WHAT IS NEEDED: Look below for the line containing "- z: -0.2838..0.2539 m"; from there through the line containing "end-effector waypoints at", both lines included, please set down each line exactly and nothing else.

Records from a dataset:
┏━━

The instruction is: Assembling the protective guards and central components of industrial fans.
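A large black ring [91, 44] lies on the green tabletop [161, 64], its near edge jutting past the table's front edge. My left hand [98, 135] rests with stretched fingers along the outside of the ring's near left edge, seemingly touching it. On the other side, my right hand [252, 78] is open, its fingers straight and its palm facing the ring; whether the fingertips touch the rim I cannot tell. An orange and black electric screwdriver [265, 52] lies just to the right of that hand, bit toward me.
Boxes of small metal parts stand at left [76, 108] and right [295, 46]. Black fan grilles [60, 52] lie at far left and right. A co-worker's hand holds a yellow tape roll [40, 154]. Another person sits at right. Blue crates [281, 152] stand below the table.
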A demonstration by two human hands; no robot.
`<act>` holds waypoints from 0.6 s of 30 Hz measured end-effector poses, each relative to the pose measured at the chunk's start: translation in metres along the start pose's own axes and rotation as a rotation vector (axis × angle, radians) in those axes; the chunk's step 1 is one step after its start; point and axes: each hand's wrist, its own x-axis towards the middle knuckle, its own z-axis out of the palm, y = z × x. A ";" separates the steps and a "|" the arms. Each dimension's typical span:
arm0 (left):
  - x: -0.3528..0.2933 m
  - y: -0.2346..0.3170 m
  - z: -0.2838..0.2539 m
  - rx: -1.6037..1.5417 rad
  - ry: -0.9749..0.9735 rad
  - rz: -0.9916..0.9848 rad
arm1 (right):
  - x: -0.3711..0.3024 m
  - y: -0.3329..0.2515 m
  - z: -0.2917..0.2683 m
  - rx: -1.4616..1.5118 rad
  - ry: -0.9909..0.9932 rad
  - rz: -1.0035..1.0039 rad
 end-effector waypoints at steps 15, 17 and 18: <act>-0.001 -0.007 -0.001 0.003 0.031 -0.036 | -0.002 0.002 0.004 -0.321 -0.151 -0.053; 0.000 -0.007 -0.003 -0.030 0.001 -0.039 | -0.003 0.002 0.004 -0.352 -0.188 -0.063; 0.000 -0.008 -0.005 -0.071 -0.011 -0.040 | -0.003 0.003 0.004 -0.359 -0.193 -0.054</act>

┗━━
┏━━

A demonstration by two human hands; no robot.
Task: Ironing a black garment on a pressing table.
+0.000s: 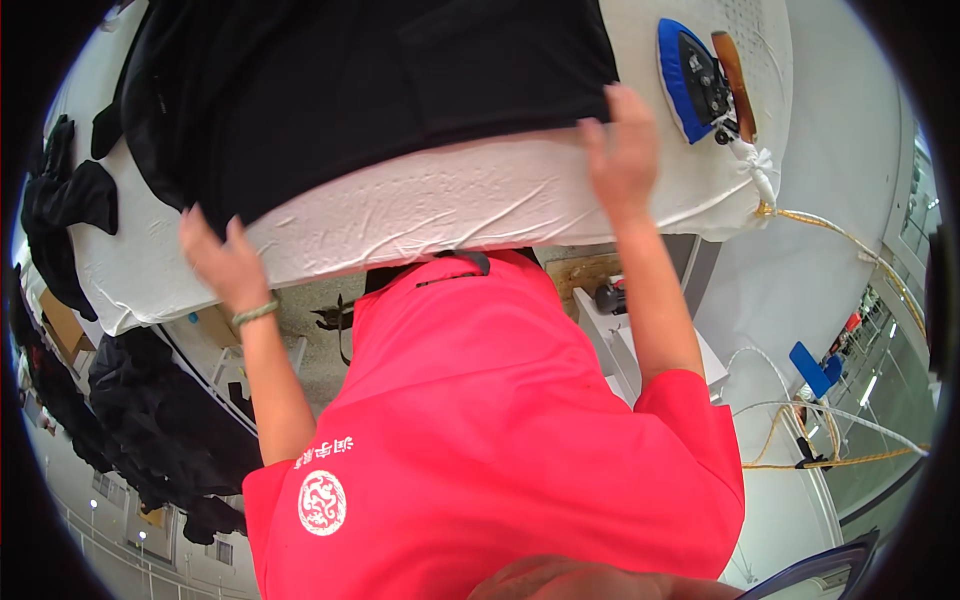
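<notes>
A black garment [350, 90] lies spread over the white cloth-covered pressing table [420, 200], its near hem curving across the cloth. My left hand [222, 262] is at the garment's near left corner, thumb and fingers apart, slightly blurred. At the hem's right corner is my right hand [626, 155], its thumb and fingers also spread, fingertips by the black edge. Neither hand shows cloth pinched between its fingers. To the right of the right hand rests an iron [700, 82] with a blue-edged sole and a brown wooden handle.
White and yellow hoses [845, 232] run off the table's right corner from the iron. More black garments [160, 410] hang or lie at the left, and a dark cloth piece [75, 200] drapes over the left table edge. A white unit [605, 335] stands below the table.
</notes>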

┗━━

EXERCISE RESPONSE:
  - z: -0.2838..0.2539 m
  - rx: -1.6037..1.5417 rad
  - ry: -0.9749..0.9735 rad
  - rz: -0.9916..0.9848 rad
arm1 (right):
  - x: -0.3711..0.3024 m
  - y: -0.3329..0.2515 m
  - z: -0.2917..0.2683 m
  - rx: -1.4616..1.5118 rad
  - ry: -0.9909..0.9932 rad
  - rz: -1.0035..1.0039 rad
 end-effector waypoints at steps 15, 17 and 18: <act>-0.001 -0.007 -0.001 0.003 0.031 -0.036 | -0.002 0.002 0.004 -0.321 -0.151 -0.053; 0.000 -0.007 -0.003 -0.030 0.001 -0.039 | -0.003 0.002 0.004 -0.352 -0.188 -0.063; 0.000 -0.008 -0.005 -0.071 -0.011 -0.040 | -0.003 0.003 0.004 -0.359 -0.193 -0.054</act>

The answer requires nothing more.